Now you need to retrieve some possible ontological terms to describe the potassium_channel component. For this you must enter a search term, which in our case is ‘potassium channel’ (note that regular expressions are supported [7]). This returns 24 possible ontological terms as shown in Fig. 36. The voltage-gated potassium channel complex is the most appropriate. Clicking on the GO identifier link shown provides more information about this term (see Fig. 37).

Ontological terms for potassium

Fig. 36 The ontological terms listed when ‘potassium channel’ is entered into the search box next to Term.

Qualifier resource and ID information

Fig. 37 The qualifier, resource & ID information in the middle panel appears when you click on the image_add button next to the selected term in Fig.32. GO identifier details are listed when either of the arrowed links are clicked.

Now, assuming that you are happy with your choice of ontological term, you can associate it with the potassium_channel component by clicking on its corresponding image_add button which then displays the qualifier, resource and ID information in the middle panel as shown in Fig. 36. If you make a mistake, this can be removed by clicking on the image_sub button.

The first level annotation of the potassium_channel component has now been achieved. The content of the three terms in the RDF triple are shown in Fig. 38, along with the annotation for the variables Ki and Ko.

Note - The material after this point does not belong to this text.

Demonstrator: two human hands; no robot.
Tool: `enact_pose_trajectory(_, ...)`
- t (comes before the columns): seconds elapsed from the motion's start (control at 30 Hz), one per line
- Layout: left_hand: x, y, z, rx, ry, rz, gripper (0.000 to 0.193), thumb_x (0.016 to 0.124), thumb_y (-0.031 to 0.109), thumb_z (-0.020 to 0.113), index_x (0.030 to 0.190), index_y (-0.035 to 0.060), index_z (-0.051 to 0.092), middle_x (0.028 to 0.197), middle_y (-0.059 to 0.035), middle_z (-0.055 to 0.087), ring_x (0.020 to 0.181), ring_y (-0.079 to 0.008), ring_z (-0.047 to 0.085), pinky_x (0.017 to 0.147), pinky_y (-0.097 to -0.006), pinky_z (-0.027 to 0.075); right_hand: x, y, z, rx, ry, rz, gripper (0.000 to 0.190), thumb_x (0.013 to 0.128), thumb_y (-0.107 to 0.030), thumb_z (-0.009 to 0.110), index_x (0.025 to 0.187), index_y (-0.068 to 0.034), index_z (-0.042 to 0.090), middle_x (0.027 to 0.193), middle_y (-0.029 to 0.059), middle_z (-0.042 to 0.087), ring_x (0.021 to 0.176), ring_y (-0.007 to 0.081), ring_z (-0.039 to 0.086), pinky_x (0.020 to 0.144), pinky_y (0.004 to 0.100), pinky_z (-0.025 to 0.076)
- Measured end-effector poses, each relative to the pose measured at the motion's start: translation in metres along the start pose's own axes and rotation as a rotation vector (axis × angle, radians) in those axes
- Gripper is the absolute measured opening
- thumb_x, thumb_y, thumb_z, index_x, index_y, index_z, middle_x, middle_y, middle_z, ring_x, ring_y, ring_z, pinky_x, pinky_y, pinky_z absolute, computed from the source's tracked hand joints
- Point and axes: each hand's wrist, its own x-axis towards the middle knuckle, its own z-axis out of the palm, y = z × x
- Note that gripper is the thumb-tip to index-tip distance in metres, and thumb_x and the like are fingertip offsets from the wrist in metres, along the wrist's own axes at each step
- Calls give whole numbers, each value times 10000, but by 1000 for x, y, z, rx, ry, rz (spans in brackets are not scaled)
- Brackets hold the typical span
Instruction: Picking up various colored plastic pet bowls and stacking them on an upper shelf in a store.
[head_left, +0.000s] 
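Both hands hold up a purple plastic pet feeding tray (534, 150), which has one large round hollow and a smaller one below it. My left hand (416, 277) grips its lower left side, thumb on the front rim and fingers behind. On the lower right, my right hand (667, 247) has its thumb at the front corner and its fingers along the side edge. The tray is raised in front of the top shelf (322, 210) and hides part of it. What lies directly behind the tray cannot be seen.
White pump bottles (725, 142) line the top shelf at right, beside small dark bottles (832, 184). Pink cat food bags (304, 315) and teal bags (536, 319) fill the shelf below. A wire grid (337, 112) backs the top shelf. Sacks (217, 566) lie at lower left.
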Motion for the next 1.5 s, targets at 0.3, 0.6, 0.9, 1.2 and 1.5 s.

Annotation of the potassium channel diagram

Fig. 38 The RDF triple used in CellML metadata to link a CellML element (component or variable) with an ontological term from one of the five ontologies accessed via identifiers.org, using a predicate qualifier from BioModels.net. The three examples of annotated CellML model elements shown are for (1) the potassium_channel component (this points to a GO identifier), (2) the variable Ki, and (3) the variable Ko. These two variables are defined within the potassium_channel component of the model and point to CHEBI identifiers. A further annotation is needed to identify the cellular location of those variables (since one is intracellular and one is extracellular).

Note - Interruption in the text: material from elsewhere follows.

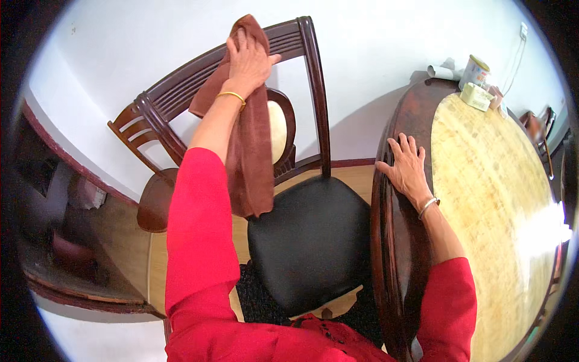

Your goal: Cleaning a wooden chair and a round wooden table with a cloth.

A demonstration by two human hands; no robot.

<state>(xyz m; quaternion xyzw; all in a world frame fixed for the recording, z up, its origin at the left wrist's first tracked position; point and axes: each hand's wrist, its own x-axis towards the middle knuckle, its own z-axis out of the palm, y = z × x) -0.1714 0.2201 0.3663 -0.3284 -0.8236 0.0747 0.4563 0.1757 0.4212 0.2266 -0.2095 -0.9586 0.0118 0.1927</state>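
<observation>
My left hand (250,63) presses a brown cloth (250,149) against the top rail (190,74) of a dark wooden chair. The fingers are partly sunk in its folds, and the rest of the cloth hangs down in front of the backrest to the seat. Behind it, an oval backrest panel (277,131) with a pale centre is partly hidden. The chair's black padded seat (310,240) lies before me. My right hand (408,169) rests with spread fingers on the dark wooden rim (400,235) of a round table, holding nothing.
The table has a yellow marbled top (484,181). At its far edge are a tin can (474,72), a tissue box (476,96) and a white roll (443,73). A smaller wooden chair (156,199) stands behind on the left, near a doorway (90,217).
</observation>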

def comp {id_000000001} potassium_channel as
   var V: millivolt {pub: in, priv: out};
   var t: millisec {pub: in, priv: out};
   var n: dimensionless {priv: in};
   var i_K: microA_per_cm2 {pub: out};
   var g_K: milliS_per_cm2 {init: 36};
   var {id_000000002} Ki: mM {init: 90};
   var {id_000000003} Ko: mM {init: 3};
   var RTF: millivolt {init: 25};
   var E_K: millivolt;
   var K_conductance: milliS_per_cm2 {pub: out};

   E_K = RTF*ln(Ko/Ki);
   K_conductance = g_K*pow(n, 4{dimensionless});
   i_K = K_conductance*(V-E_K);
enddef;

When saved (the CellML Annotation tag will appear un-grayed), the result of these annotations is to add metadata to the CellML file. If you switch to the CellML Text view you will see that the elements that have been annotated appear with ID numbers, as shown above. These point to the corresponding metadata contained in the CellML file for this model and are displayed under the qualifier-resource-Id headings in the annotation window when you click on the element in the editing window.

Note that the three annotations added above are all biological annotations. Many of the other components and variables in the CellML potassium channel model deal with biophysical entities and these require the use of the OPB ontology (yet to be implemented in OpenCOR). The use of composite annotations is also being developed [8], such as “Ki is-the concentration of potassium in-the cytosol of-the neuron of-the giant-squid”, where concentration, potassium, cytosol, neuron and giant-squid are defined by the ontologies OPB, ChEBI, GO, FMA and a species ontology, respectively.


Footnotes

[1]Referred to as W3C – see www.w3.org
[2]www.w3.org/RDF
[3]For details on the annotation plugin see http://opencor.ws/user/plugins/editing/CellMLAnnotationView.html
[4]See http://www.cellml.org/specifications/metadata/ and http://www.cellml.org/specifications/metadata/mcdraft
[5]http://co.mbine.org/standards/qualifiers
[6]http://en.wikipedia.org/wiki/Uniform_resource_identifier
[7]http://en.wikipedia.org/wiki/Regular_expression
[8]This is a project being carried out at the University of Washington, Seattle, using an annotation tool called SEMGEN (…).